◆ Problem statement
Copy exactly the lines of the material below that run from the one containing "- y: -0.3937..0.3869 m" through the one containing "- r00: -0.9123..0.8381". Copy no other lines.

-.-.-

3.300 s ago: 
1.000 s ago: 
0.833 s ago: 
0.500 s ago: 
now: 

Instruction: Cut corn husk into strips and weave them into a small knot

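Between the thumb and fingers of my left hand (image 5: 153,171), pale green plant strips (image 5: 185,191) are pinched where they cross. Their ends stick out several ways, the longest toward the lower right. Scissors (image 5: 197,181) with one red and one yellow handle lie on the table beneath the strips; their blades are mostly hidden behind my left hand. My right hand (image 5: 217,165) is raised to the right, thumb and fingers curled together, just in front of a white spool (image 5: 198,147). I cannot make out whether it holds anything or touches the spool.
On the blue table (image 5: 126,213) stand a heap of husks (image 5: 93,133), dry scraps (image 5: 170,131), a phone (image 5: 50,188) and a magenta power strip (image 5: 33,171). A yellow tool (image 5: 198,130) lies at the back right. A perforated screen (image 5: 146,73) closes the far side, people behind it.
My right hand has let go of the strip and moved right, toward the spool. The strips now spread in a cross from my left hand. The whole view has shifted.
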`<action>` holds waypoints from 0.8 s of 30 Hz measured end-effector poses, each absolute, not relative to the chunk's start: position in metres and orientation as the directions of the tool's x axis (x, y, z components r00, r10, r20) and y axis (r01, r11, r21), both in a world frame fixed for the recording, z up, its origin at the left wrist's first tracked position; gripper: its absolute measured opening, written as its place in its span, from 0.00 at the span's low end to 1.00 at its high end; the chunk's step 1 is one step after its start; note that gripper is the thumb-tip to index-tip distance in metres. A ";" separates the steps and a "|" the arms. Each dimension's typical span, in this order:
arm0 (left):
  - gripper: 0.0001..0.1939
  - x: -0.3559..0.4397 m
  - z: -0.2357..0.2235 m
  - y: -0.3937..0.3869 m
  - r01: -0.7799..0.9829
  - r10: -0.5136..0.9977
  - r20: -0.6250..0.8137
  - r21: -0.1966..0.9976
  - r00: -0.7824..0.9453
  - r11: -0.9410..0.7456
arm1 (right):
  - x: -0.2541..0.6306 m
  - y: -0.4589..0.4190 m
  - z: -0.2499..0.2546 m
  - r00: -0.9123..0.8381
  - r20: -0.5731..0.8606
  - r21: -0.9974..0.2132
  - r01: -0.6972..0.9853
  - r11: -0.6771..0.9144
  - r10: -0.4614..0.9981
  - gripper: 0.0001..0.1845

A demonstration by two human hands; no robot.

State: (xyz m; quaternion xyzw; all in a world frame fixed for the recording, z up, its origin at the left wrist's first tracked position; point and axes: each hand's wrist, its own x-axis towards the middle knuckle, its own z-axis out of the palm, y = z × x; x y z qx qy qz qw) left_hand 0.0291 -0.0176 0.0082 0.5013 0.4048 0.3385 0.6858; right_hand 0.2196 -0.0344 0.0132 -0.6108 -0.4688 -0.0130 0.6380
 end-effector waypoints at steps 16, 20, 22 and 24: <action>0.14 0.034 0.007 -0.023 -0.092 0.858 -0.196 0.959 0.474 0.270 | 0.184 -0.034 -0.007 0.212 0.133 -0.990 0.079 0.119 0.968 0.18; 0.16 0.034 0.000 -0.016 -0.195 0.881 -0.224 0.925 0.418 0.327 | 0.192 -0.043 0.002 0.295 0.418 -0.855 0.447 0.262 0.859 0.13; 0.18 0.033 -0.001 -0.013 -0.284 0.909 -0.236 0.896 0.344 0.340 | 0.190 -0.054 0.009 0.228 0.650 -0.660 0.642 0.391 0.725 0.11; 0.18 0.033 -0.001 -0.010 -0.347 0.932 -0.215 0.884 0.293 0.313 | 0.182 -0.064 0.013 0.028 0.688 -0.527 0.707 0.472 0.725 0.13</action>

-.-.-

◆ Reply to the task
  - y: -0.3937..0.3869 m
  - r01: -0.7799..0.9829
  - r10: -0.5136..0.9977
  - r20: -0.6250..0.8137
  - r21: -0.1966..0.9976
  - r00: -0.7824..0.9453
  - r11: -0.9410..0.7456
arm1 (right):
  - x: -0.2541..0.6306 m
  - y: -0.4589..0.4190 m
  - z: -0.2499..0.2546 m
  - r00: -0.9123..0.8381

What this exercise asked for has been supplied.